» Information supplied:
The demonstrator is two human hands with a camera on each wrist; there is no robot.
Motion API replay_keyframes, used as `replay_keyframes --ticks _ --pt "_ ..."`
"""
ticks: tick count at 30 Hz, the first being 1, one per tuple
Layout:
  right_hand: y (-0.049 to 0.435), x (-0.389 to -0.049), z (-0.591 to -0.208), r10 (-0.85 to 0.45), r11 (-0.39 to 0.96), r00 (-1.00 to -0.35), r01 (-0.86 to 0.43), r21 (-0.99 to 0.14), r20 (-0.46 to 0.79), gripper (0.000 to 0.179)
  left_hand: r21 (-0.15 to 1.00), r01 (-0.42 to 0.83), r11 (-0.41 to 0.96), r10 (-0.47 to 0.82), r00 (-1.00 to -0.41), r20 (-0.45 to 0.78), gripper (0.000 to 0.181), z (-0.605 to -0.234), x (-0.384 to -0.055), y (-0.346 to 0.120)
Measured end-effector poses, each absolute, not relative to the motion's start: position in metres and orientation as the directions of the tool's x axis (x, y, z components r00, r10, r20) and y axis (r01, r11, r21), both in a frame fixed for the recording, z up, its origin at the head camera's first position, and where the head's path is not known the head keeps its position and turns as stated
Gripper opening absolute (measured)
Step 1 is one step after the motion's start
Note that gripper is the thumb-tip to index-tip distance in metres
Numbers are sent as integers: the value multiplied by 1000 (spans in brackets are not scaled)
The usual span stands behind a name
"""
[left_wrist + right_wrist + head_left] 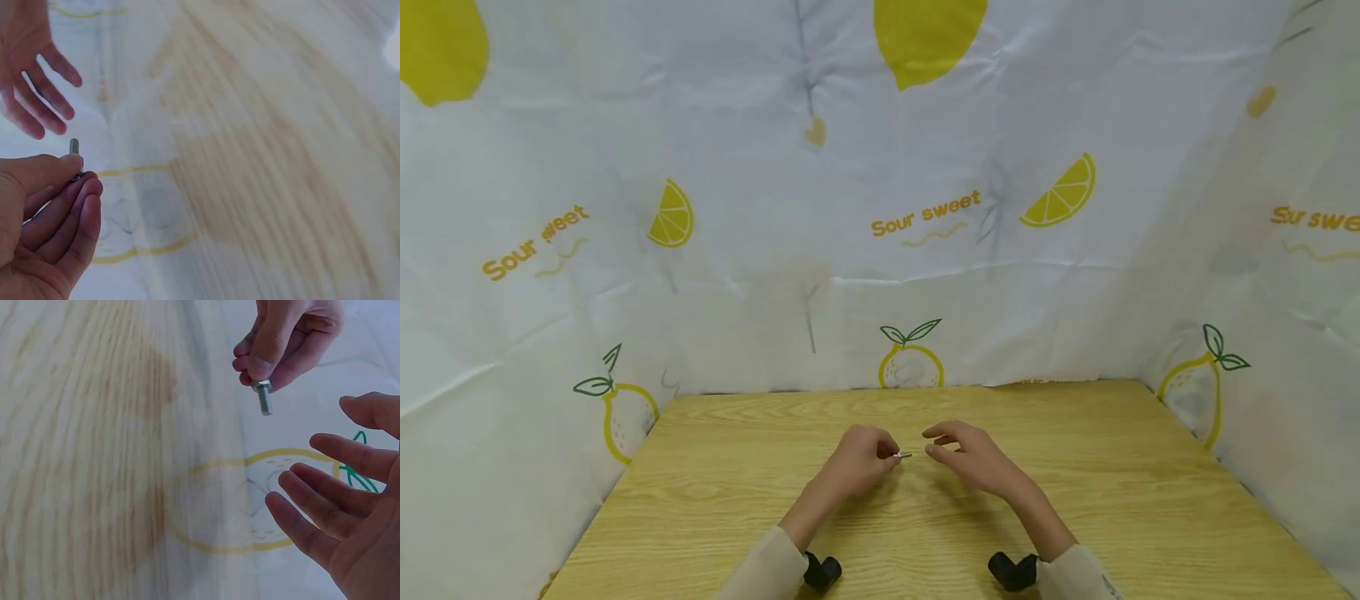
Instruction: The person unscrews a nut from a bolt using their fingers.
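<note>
Between thumb and fingertips my left hand (859,460) pinches a small silver bolt (265,401) above the tabletop. Its threaded shank sticks out toward the right; in the right wrist view a hexagonal part shows at the fingertips, and I cannot tell whether that is the head or a nut. The left wrist view also shows the bolt (74,147), its lower end covered by the fingers. My right hand (973,457) hovers a short way to the right of the bolt tip, fingers spread and loosely bent, touching nothing.
A wood-grain table (737,525) spreads beneath both hands. White sheeting (760,233) printed with lemons and "Sour sweet" stands along the back and both sides. Black wrist-worn devices are on the left wrist (822,572) and right wrist (1013,572).
</note>
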State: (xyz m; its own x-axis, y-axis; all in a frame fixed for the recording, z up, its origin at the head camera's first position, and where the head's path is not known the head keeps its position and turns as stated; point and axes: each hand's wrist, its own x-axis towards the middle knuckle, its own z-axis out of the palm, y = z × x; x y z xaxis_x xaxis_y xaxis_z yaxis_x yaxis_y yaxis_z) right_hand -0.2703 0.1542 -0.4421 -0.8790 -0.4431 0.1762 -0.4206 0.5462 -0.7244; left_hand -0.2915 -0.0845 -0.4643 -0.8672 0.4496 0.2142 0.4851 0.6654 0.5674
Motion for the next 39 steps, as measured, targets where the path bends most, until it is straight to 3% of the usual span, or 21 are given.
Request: replay_keyframes --ticks 8,16,26,32,39 --pt "143 -271 -432 -444 511 -878 -414 -753 182 41 772 427 470 346 -894 284 10 -462 -289 -90" --pt "132 -272 -423 -419 472 -888 -391 -790 189 38 843 427 328 295 -894 338 8 -449 -280 -88" --pt "132 -273 -407 -478 369 -871 -315 -874 112 38 795 561 232 294 -819 492 5 -430 -270 -83" --pt "134 -271 -398 -534 308 -834 -344 -887 138 33 742 637 211 295 -765 573 7 -424 -267 -82" --pt "141 -268 -390 -536 296 -833 -341 -892 140 29 669 706 232 315 -705 635 9 -418 -262 -81"
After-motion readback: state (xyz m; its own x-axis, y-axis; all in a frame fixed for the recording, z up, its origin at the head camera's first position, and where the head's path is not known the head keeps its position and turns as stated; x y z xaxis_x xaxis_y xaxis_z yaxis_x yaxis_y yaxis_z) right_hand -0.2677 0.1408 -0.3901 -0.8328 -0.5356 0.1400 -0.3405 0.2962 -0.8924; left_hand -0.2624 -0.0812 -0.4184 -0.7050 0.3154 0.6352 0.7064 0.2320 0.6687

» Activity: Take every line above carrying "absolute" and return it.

» Answer space:
Measured end-effector poses, each absolute, not relative to the motion's start: position in metres and orientation as the directions of the tool's x axis (x, y, z components r00, r10, r20) and y axis (r01, r11, r21), both in a frame fixed for the recording, z up, its origin at the head camera's first position, and where the head's path is not known the head keeps its position and turns as stated
Gripper opening absolute (measured)

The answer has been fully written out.